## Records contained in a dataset
____________

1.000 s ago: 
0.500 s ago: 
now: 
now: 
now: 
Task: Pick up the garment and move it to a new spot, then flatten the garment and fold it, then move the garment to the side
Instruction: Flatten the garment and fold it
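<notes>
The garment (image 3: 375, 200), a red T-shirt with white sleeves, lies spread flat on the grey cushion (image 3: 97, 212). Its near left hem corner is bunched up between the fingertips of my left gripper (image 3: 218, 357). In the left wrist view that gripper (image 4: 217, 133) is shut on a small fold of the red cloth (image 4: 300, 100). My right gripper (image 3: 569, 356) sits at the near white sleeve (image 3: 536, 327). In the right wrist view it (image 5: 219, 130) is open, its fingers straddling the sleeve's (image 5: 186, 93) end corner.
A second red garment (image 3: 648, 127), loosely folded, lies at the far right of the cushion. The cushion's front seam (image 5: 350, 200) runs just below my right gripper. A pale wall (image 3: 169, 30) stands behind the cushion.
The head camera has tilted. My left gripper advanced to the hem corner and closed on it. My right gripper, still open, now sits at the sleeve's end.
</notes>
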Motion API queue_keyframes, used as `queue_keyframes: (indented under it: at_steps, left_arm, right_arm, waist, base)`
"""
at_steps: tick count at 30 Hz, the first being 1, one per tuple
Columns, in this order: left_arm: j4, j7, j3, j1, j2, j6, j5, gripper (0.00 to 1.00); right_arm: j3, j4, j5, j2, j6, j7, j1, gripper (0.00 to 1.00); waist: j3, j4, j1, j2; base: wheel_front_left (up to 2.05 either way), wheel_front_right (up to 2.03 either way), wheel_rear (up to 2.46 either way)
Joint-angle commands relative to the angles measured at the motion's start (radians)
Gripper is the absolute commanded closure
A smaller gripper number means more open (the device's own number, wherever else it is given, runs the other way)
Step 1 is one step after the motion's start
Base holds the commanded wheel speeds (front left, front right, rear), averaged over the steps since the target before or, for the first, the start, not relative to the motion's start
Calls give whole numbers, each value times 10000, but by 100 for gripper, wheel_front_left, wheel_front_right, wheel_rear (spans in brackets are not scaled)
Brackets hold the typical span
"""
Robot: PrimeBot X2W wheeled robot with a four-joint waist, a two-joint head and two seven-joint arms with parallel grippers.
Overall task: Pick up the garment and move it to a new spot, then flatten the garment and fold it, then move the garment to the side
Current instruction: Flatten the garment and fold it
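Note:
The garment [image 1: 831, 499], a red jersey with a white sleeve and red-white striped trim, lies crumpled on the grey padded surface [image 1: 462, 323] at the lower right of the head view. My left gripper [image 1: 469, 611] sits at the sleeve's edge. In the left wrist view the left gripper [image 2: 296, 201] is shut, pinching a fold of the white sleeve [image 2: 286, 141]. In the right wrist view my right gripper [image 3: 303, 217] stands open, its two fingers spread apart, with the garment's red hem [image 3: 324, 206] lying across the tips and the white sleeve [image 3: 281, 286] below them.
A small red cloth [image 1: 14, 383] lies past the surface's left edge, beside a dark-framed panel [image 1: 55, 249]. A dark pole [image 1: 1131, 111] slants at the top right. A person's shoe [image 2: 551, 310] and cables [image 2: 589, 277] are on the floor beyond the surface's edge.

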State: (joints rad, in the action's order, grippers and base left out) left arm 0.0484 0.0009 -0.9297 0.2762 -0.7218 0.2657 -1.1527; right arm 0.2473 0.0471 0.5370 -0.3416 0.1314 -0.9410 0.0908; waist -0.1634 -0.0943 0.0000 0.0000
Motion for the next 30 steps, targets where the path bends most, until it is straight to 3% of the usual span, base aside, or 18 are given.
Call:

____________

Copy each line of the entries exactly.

1.000 s ago: 
0.500 s ago: 
now: 
now: 
now: 
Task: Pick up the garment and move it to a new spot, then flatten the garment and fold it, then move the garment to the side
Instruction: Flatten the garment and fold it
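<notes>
The garment (image 3: 375, 200), a red T-shirt with white sleeves, lies spread flat on the grey cushion (image 3: 97, 212). Its near left hem corner is bunched up between the fingertips of my left gripper (image 3: 218, 357). In the left wrist view that gripper (image 4: 217, 133) is shut on a small fold of the red cloth (image 4: 300, 100). My right gripper (image 3: 569, 356) sits at the near white sleeve (image 3: 536, 327). In the right wrist view it (image 5: 219, 130) is open, its fingers straddling the sleeve's (image 5: 186, 93) end corner.
A second red garment (image 3: 648, 127), loosely folded, lies at the far right of the cushion. The cushion's front seam (image 5: 350, 200) runs just below my right gripper. A pale wall (image 3: 169, 30) stands behind the cushion.
The head camera has tilted. My left gripper advanced to the hem corner and closed on it. My right gripper, still open, now sits at the sleeve's end.
</notes>
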Motion API queue_keyframes, used as `queue_keyframes: (indented under it: at_steps, left_arm, right_arm, waist, base)`
"""
at_steps: tick count at 30 Hz, the first being 1, one per tuple
Columns, in this order: left_arm: j4, j7, j3, j1, j2, j6, j5, gripper (0.00 to 1.00); right_arm: j3, j4, j5, j2, j6, j7, j1, gripper (0.00 to 1.00); waist: j3, j4, j1, j2; base: wheel_front_left (up to 2.05 either way), wheel_front_right (up to 2.03 either way), wheel_rear (up to 2.46 either way)
Joint-angle commands relative to the angles measured at the motion's start (radians)
Gripper is the absolute commanded closure
A smaller gripper number means more open (the device's own number, wherever else it is given, runs the other way)
Step 1 is one step after the motion's start
Base holds the commanded wheel speeds (front left, front right, rear), averaged over the steps since the target before or, for the first, the start, not relative to the motion's start
Calls give whole numbers, each value times 10000, but by 100 for gripper, wheel_front_left, wheel_front_right, wheel_rear (spans in brackets are not scaled)
Brackets hold the typical span
"""
Robot: PrimeBot X2W wheeled robot with a four-joint waist, a two-joint head and two seven-joint arms with parallel grippers.
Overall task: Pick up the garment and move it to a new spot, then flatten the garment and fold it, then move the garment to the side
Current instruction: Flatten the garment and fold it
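Note:
The garment [image 1: 831, 499], a red jersey with a white sleeve and red-white striped trim, lies crumpled on the grey padded surface [image 1: 462, 323] at the lower right of the head view. My left gripper [image 1: 469, 611] sits at the sleeve's edge. In the left wrist view the left gripper [image 2: 296, 201] is shut, pinching a fold of the white sleeve [image 2: 286, 141]. In the right wrist view my right gripper [image 3: 303, 217] stands open, its two fingers spread apart, with the garment's red hem [image 3: 324, 206] lying across the tips and the white sleeve [image 3: 281, 286] below them.
A small red cloth [image 1: 14, 383] lies past the surface's left edge, beside a dark-framed panel [image 1: 55, 249]. A dark pole [image 1: 1131, 111] slants at the top right. A person's shoe [image 2: 551, 310] and cables [image 2: 589, 277] are on the floor beyond the surface's edge.
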
State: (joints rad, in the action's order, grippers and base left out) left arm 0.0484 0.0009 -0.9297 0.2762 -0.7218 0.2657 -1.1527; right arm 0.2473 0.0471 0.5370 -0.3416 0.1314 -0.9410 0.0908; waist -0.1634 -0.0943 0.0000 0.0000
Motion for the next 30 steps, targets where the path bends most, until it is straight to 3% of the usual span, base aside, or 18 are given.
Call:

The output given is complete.